For the numbers from 100 through 199, how many have different digits in increasing order?

123, 124, 125, 126, 127, 128, 129, 134, 135....

Uh what

To find the numbers from 100 through 199 that have different digits in increasing order, we can follow these steps:

1. Start with the first number, 100.
2. Check if each digit in the number is greater than the previous digit.
a. In the number 100, 1 is not greater than 0, so it does not meet the criteria.
3. Move on to the next number, 101.
a. In this number, 1 is greater than 0, but 0 is not greater than 1, so it also does not meet the criteria.
4. Continue this process for the remaining numbers from 100 to 199.
a. Keep track of the numbers that meet the criteria.

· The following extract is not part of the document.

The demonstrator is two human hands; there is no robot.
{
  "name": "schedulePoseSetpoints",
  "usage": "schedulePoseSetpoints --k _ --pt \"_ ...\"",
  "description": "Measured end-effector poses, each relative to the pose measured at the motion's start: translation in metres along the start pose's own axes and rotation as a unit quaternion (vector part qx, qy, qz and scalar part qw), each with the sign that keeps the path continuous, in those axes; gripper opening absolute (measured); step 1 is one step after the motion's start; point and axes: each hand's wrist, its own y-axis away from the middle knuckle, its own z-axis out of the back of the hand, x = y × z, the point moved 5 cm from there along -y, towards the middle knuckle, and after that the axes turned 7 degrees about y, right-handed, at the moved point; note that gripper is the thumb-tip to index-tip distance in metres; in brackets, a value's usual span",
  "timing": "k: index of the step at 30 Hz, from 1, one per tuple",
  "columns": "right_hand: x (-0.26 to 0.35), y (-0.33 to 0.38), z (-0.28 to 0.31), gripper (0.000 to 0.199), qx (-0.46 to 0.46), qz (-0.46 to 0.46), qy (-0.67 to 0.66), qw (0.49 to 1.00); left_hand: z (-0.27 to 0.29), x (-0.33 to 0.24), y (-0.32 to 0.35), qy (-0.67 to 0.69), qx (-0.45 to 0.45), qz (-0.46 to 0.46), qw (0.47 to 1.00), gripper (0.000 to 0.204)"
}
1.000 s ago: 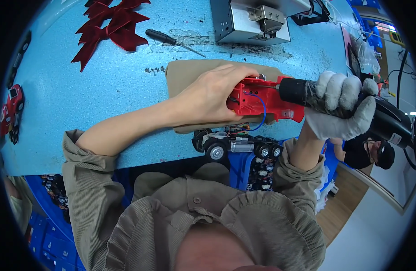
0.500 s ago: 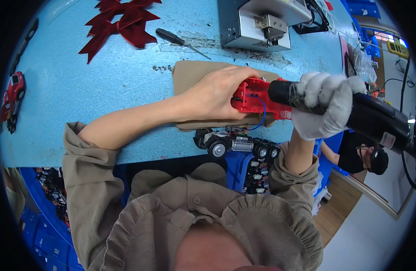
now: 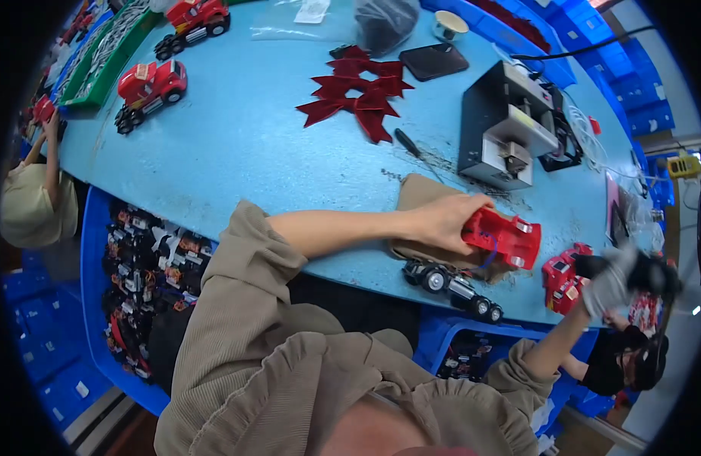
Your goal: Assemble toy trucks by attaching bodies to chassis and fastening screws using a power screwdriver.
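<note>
A: Blue desk (image 3: 236, 144), curved near edge, with parts bins below it. What was different from half a second earlier?

B: The right hand (image 3: 610, 280), in a grey glove, had pulled away. Before, it pressed a black driver (image 3: 655, 275) against the red shell; now hand and tool hung past the desk's right edge, well apart from it, beside another red shell (image 3: 562, 283).

A: And the fingers?

B: The right ones were wrapped around the driver's body. The left hand (image 3: 442, 223) stayed put, its fingers clamped over the rear of the red shell (image 3: 506, 237), pinning it to the brown pad (image 3: 425, 194) near the desk's front edge.

A: The chassis?

B: A black chassis (image 3: 451, 286) with wheels lay just in front of the pad, at the very edge, not joined to the shell.

A: So what did that mean?

B: I judged the screw-driving on that shell was over for the moment; the shell was held but no tool touched it.

A: Anything else nearby?

B: Dark red bows (image 3: 360, 95), a small screwdriver (image 3: 408, 143), a grey machine (image 3: 504, 125) toward the far side, and two finished trucks (image 3: 149, 87) at the far left corner.
</note>
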Motion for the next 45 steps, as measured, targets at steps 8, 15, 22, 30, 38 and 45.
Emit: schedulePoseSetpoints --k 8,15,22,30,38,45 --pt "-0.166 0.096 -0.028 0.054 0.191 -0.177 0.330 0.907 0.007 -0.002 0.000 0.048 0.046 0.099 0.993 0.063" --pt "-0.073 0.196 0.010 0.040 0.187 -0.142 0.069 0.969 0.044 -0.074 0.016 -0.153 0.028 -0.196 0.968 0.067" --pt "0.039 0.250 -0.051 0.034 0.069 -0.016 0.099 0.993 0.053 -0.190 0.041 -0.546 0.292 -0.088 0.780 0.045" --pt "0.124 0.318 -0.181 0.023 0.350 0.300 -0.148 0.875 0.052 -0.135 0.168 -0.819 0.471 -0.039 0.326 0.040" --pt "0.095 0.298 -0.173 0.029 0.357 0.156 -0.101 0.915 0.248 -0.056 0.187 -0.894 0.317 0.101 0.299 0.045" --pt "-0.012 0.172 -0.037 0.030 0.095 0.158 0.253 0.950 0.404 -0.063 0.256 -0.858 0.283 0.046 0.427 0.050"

Following these steps, we find that the numbers from 100 to 199 that have different digits in increasing order are:

123, 124, 125, 126, 127, 128, 129, 134, 135, 136, 137, 138, 139, 145, 146, 147, 148, 149, 156, 157, 158, 159, 167, 168, 169, 178, 179, 189.

So, there are 28 numbers from 100 through 199 with different digits in increasing order.

To find the answer, we need to count the numbers between 100 and 199 (inclusive) that have different digits in increasing order.

We can break down the problem into three cases:

1. Numbers with three distinct digits in increasing order.
2. Numbers with two distinct digits, where the second digit is greater than the first.
3. Numbers with two identical digits, followed by a third digit greater than the first.

Case 1: Numbers with three distinct digits in increasing order:
For this case, we can choose any three distinct digits from 1 to 9, and put them in ascending order. Since there are 9 choices for the first digit (1-9), 8 choices for the second digit (excluding the first digit), and 7 choices for the third digit, there are a total of 9 * 8 * 7 = 504 numbers in this case.

Case 2: Numbers with two distinct digits, where the second digit is greater than the first:
In this case, we need to choose one digit from 1 to 9 as the first digit, and another digit greater than the first digit as the second digit. There are 9 choices for the first digit (1-9), and 8 choices for the second digit (2-9). So there are a total of 9 * 8 = 72 numbers in this case.

Case 3: Numbers with two identical digits, followed by a third digit greater than the first:
For this case, we need to choose one digit from 1 to 9 as the first digit, and another digit greater than the first digit as the third digit. There are 9 choices for the first digit (1-9), and 8 choices for the third digit (2-9). So there are a total of 9 * 8 = 72 numbers in this case.

Adding up the numbers from each case, we have 504 + 72 + 72 = 648 numbers between 100 and 199 that have different digits in increasing order.